Industry engagement has been a big priority for us. We have collaborated with HKEX and the registrars on the new flow design. We are also adapting our systems and processes, so that we can support clients with the changes. For instance, at some point, HKEX will stop providing immediate credit options to custodians. These credit options were available even in scenarios when HKEX had not verified whether the certificates and related documents were accurate. This old model created an element of risk for custodians, as investors could sell their shares immediately, but if an issue was discovered, it was the custodian’s responsibility to return the shares to HKEX. From now on, investors will need to deposit their certificates in advance before selling on their shares. If investors want to sell shares quickly, they will need to use the registrar express service, which carries a few extra charges. In short, the USM increases operational efficiency between the custodians, the registrar and HKEX and reduces risk for all parties.

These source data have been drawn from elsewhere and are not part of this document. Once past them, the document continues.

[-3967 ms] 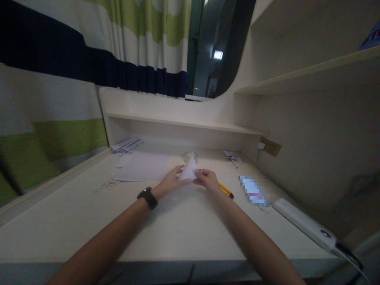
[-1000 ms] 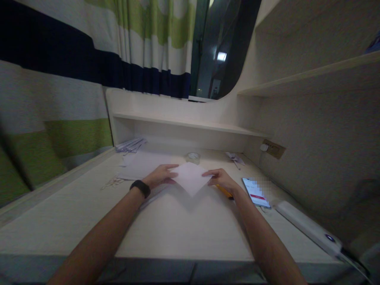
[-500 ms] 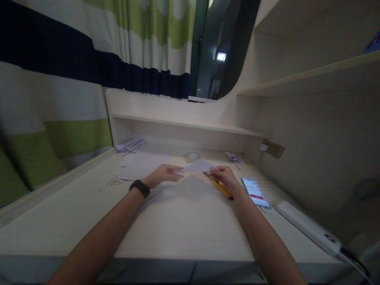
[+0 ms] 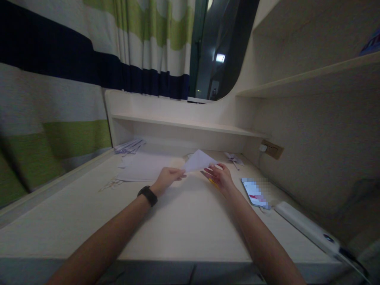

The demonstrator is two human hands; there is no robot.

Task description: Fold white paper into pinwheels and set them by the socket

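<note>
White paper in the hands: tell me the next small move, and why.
Probably lower the white paper onto the desk and press it flat: the left hand and right hand hold its lower corners, its outline is triangular, and it tilts up rather than lying flat.

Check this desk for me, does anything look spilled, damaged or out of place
Nothing looks spilled or damaged. Slightly untidy: the paper strips at the back left, fanned out unevenly beside the white sheets. The triangular paper between left hand and right hand looks intact.
</note>
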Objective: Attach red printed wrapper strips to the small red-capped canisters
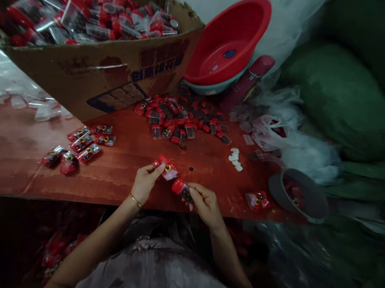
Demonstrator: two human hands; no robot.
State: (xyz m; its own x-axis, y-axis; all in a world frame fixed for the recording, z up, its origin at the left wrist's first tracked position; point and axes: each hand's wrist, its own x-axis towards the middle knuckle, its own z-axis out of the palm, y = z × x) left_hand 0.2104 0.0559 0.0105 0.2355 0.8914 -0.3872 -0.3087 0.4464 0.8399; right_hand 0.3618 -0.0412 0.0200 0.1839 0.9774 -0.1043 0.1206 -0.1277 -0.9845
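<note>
Between thumb and fingers, my left hand (144, 182) pinches a small red printed plastic bag (168, 168) over the red table. My right hand (205, 202) grips a small clear jar with a red cap (181, 189), dark bits showing inside it. The jar is tilted, its cap toward the bag and close to the bag's lower edge. Several packed red bags (83, 142) lie on the table to the left. A heap of red-capped jars (184, 117) is spread beyond my hands.
A cardboard box (108, 75) full of red-capped jars stands at the back left. Behind the heap lean a red basin (230, 38) and a magenta flask (247, 82). On the right are white pieces (234, 159), a red bag stack (257, 200) and a grey bowl (275, 189).
</note>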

We understand there are quite a few structural changes happening in the world of multi—counter eligible securities. Please elaborate on this. 

Raghunath: HKSCC is streamlining the settlement process for multi-counter eligible securities, e.g. dual counter securities (DCS) and multi-counter Exchange Traded Funds (ETFs) in the Central Clearing and Settlement System (CCASS).

This comes after HKEX received feedback from market participants about the Dual Counter Model, a new mechanism introduced in 2023 which allows investors to trade Hong Kong listed securities in either HKD or RMB. In particular, investors were not satisfied with the inter-counter transfer model for DCS as clearing and settlement were performed separately for each trading counter under a Dual Tranche Dual Counter model, requiring manual conversion from a systems perspective and separate ISINs for their operation.2

In June 2025, HKSCC adopted a single tranche multiple counter arrangement for multi-counter eligible securities in CCASS. This allows trading in these products to become more scalable, whilst also eliminating the need for both inter-counter transfers of multi counter eligible securities in CCASS and multiple ISINs. To support clients, we are helping them convert the stock codes on all of their positions and outstanding trades. We have also worked closely with our fund administration colleagues to provide solutions for fund clients when calculating NAVs for different counters. 

Settlement efficiency does seem to be a strategic priority for market participants in Hong Kong. What have been the big developments here?

Raghunath: In response to growing client demand for faster settlements, i.e. to support efficient collateral management and expeditious trade settlement confirmation for reporting purposes, we made a number of improvements to our post-trade instruction and settlement processing capabilities. In 2023, we went live with a new automated settlement solution in Hong Kong. By having a robotic process automation (RPA) module that connects directly with CCASS, clients were able to benefit from automation, and real-time settlement status updates, resulting in timelier and more efficient settlements, together with enhanced operational resilience.

As with many markets, Hong Kong is working towards a T+1 settlement cycle, but the precise date for its implementation is yet to be publicly confirmed. HKEX has advised that its post-trade systems will be technically ready to support a T+1 settlement cycle by the end of 2025, although this will not impact market operations or require any action from clients for now. They have recently published a discussion paper “Accelerated Settlement for the Hong Kong Cash Market”, looking at the potential implications of T+1. The paper outlined the benefits and challenges of T+1 and invited the industry to provide any feedback to HKEX.

Citi has extensive experience with helping firms navigate the T+1 transition, i.e. FX/securities lending support, provision of credit lines, supporting the streamlined ETF creation and redemption process, etc, in India and more recently in North America. Together with our automated settlement solution and real-time tracking of trade matching capabilities in Hong Kong, we are well-positioned to assist clients in the local market, as and when T+1 takes shape.